Automotive voice command systems are about to go through a radical change, because the success of smartspeakers such as the Amazon Echo and Google Home has elevated consumer expectations. When the speakers people use at home work entirely from voice command, using natural language, why do drivers still have to push a button to issue a voice command inside their cars, and memorize specific commands that the car can understand?

The smartphones most people carry in their cars already have powerful voice command capabilities, with always-on Internet connections that can tap the cloud-based computing power required for advanced voice recognition. But accessing these capabilities in the car tends to be much more complicated than using them in the home.

As explained in the DSP Concepts white paper “Fundamentals of Voice UI,” the most critical determiner of accurate voice recognition is the system signal-to- noise ratio. In this case, the signal is the voice of the person stating the commands, and the noise is everything else: the sound of the music the system is playing, the acoustic echoes of the voice from other objects, and the surrounding environmental noises.

In cars, the signal-to- noise ratio for voice command systems tends to be much worse than in the home, for many reasons:

1) Car audio systems are often played louder than home audio systems.
2) Car audio systems typically use eight to 20 separate speaker drivers positioned all around the occupants, where smartspeakers use just one or two speaker drivers placed within a few centimeters of each other.
3) Because of road, wind and engine noise, the noise level inside a car can be as loud as 80 dB, while a typical living room noise level might be 50 dB.

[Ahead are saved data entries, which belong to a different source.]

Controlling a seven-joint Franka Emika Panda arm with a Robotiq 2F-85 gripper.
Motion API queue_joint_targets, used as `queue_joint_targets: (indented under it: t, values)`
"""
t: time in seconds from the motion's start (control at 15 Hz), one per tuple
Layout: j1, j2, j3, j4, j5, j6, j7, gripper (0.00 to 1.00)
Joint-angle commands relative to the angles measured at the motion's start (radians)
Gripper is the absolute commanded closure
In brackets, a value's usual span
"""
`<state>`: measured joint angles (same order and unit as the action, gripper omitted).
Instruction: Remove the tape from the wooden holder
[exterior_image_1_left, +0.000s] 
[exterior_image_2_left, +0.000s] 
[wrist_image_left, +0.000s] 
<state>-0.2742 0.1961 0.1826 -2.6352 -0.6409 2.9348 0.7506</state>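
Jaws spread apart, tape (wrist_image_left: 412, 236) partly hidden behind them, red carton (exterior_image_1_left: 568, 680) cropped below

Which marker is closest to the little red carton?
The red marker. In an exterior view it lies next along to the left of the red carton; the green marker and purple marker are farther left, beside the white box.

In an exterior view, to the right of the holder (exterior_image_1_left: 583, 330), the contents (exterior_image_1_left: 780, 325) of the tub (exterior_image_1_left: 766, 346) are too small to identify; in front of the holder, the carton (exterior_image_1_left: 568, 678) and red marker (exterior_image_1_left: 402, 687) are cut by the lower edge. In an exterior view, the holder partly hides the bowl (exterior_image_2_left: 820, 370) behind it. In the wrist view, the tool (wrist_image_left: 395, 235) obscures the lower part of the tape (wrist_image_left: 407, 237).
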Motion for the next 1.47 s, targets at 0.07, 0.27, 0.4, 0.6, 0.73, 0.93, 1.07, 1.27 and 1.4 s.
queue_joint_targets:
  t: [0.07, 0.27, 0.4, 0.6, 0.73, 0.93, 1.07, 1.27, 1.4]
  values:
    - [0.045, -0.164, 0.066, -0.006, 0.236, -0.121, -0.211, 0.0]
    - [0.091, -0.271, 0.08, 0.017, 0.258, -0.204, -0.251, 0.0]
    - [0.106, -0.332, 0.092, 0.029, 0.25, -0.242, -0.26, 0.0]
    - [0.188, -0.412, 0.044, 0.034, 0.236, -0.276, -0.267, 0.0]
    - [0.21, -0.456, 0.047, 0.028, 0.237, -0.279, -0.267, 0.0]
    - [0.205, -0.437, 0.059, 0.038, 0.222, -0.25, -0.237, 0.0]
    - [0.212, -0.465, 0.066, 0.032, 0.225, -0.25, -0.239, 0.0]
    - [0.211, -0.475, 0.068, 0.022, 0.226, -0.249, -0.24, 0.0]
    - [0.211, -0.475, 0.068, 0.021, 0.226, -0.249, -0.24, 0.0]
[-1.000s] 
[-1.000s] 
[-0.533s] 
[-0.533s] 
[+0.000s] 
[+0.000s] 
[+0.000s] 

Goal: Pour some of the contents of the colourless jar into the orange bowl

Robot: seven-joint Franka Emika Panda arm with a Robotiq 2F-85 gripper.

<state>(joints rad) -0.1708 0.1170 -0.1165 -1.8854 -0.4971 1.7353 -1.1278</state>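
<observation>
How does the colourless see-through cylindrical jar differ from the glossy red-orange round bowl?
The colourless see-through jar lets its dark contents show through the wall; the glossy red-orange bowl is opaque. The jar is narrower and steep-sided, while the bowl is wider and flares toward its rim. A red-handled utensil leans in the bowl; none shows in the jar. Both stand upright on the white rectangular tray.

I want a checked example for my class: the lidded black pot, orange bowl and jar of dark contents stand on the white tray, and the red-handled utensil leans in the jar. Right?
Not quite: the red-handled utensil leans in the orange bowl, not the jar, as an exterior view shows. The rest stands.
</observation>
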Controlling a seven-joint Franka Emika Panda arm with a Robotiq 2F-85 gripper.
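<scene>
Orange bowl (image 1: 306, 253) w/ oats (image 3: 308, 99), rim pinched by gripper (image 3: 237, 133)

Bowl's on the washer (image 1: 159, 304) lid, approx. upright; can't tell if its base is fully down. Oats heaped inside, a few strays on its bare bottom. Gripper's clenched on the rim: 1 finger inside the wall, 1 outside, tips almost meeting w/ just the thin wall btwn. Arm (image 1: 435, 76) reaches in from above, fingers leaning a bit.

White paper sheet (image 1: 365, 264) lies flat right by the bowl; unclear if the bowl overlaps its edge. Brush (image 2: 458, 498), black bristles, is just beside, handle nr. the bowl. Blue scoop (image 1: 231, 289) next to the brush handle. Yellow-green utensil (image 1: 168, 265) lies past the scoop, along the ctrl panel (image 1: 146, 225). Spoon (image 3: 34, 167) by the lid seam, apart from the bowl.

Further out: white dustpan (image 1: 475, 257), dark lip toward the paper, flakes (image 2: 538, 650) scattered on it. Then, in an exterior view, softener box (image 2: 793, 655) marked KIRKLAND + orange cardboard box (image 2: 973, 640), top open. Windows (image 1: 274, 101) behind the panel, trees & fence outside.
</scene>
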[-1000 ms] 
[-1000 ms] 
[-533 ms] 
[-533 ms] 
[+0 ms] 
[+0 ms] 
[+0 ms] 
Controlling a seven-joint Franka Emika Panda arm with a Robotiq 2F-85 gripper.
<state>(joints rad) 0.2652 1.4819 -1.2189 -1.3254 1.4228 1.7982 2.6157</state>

Car voice command systems have addressed these challenges by using push-to-talk operation. This improves signal-to- noise radio by reducing the volume of the car audio system and/or routing all of its sound into the center speaker when the driver pushes the Talk button on the steering wheel. Current push-to- talk systems also force the driver to use specific commands that the car’s system recognizes, requiring the driver to memorize those commands rather than use natural language. Obviously, drivers prefer being able to ask “How do I get to Home Depot?” rather than speak a set of commands using specific words and syntax.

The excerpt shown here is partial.